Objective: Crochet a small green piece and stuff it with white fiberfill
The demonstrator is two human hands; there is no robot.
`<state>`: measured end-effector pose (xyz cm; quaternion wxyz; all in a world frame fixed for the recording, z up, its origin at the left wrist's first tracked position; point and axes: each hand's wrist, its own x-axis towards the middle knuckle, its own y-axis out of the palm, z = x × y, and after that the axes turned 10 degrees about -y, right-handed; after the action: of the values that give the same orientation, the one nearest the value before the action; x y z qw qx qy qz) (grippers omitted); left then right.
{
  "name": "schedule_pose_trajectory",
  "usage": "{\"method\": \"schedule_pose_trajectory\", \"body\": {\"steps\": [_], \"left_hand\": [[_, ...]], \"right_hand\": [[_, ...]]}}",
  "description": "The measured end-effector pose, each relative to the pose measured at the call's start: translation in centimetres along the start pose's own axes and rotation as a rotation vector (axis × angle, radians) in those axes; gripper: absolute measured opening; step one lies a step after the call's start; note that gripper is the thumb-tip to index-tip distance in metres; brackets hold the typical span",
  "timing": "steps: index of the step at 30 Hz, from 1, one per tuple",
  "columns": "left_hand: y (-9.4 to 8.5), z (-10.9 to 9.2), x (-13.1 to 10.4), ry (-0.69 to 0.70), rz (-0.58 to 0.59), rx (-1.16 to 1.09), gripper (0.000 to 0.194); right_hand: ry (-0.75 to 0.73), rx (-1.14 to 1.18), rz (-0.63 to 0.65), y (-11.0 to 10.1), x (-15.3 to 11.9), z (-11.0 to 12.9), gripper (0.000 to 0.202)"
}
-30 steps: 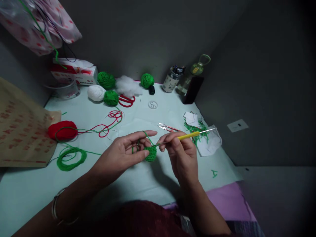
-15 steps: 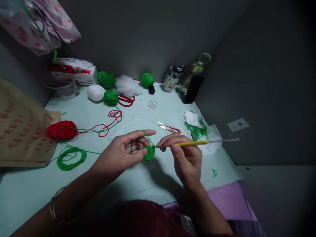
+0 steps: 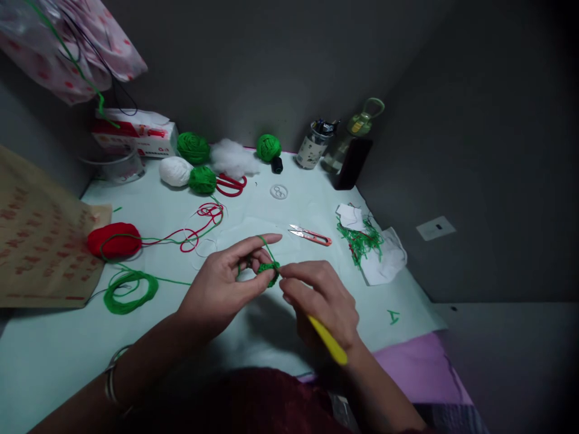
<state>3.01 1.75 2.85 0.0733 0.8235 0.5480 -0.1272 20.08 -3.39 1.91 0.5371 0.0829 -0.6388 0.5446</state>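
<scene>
Between thumb and fingers, my left hand (image 3: 224, 282) pinches a small green crocheted piece (image 3: 270, 274). Green yarn runs over its raised index finger down to the piece. My right hand (image 3: 323, 301) grips a crochet hook with a yellow handle (image 3: 328, 340), whose handle end points down toward me. The hook's tip is hidden at the green piece, where the right fingertips nearly meet the left ones. A loose coil of green yarn (image 3: 131, 292) lies left of my left hand, and a strand runs from it toward that hand.
Orange-handled snips (image 3: 310, 235) lie just beyond my hands. Red yarn (image 3: 115, 240) sits by a paper bag (image 3: 45, 235) at left. Green yarn balls (image 3: 193, 147), red scissors (image 3: 231, 185), a pen cup (image 3: 312, 146) and a bottle (image 3: 357, 135) stand farther back; green scraps (image 3: 362, 241) lie right.
My right hand has turned, swinging the yellow handle from pointing right to pointing down toward me. The green piece has tilted and shows less of its face. My left hand has shifted slightly.
</scene>
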Motion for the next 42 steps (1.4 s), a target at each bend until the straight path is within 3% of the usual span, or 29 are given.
{"method": "schedule_pose_trajectory", "body": {"steps": [5,9,11,15,20,23,26,31,34,36,39,42], "left_hand": [[0.4,0.3,-0.3,0.091,-0.111,0.056,0.047],[0.4,0.9,-0.3,0.187,-0.178,0.132,0.044],[0.5,0.9,-0.2,0.161,-0.176,0.096,0.045],[0.7,0.4,0.1,-0.005,-0.072,-0.150,0.055],[0.7,1.0,0.2,-0.076,0.025,-0.356,0.061],[0.4,1.6,0.4,-0.169,0.177,-0.533,0.061],[-0.3,1.6,0.5,-0.268,0.302,-0.656,0.058],[-1.2,0.7,0.5,-0.218,0.256,-0.617,0.052],[-1.6,0.5,0.4,-0.196,0.265,-0.570,0.050],[-2.1,0.4,0.4,-0.161,0.248,-0.465,0.046],[-2.9,0.4,0.3,-0.094,0.197,-0.251,0.040],[-2.9,0.5,0.1,-0.084,0.219,-0.209,0.044]], "right_hand": [[-0.091,-0.133,0.067,0.3,-0.1,0.1,0.019],[0.017,0.041,-0.038,0.6,-0.2,-0.5,0.020],[0.015,0.064,-0.084,1.0,-0.4,-0.7,0.020],[-0.037,-0.042,-0.117,1.7,-1.0,-1.0,0.025],[-0.067,-0.136,-0.072,1.9,-1.1,-1.0,0.028],[-0.084,-0.220,-0.045,1.7,-1.1,-0.7,0.032],[0.083,0.023,-0.153,1.3,-0.8,-0.3,0.034],[0.481,0.594,-0.415,1.3,0.3,-0.4,0.021],[0.645,0.869,-0.462,1.6,0.5,-0.7,0.018],[0.679,0.872,-0.449,1.6,0.4,-0.9,0.017],[0.618,0.754,-0.421,1.3,0.3,-0.8,0.016],[0.614,0.872,-0.372,1.3,0.4,-0.7,0.017]]}}
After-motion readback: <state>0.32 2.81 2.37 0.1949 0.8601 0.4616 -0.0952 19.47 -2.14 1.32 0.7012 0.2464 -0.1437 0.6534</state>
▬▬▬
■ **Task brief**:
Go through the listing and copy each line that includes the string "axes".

■ **Solution for this exercise**:
`<state>`: measured end-effector pose (xyz cm; quaternion wxyz; all in a world frame fixed for the recording, z up, its origin at the left wrist's first tracked position; point and axes: each hand's wrist, its own x-axis towards the middle knuckle, its own y-axis out of the palm, z = x × y, and after that the axes turned 10 degrees about -y, right-handed; after the action: of the values that give the same orientation, the one nearest the value before the action; x y z qw qx qy qz) (grippers omitted); left then right.
  "description": "The measured end-effector pose, each relative to the pose measured at the call's start: translation in centimetres along the start pose's own axes and rotation as a rotation vector (axis × angle, radians) in those axes; gripper: absolute measured opening; step one lies a step after the call's start; note that gripper is the thumb-tip to index-tip distance in metres; brackets hold the typical span",

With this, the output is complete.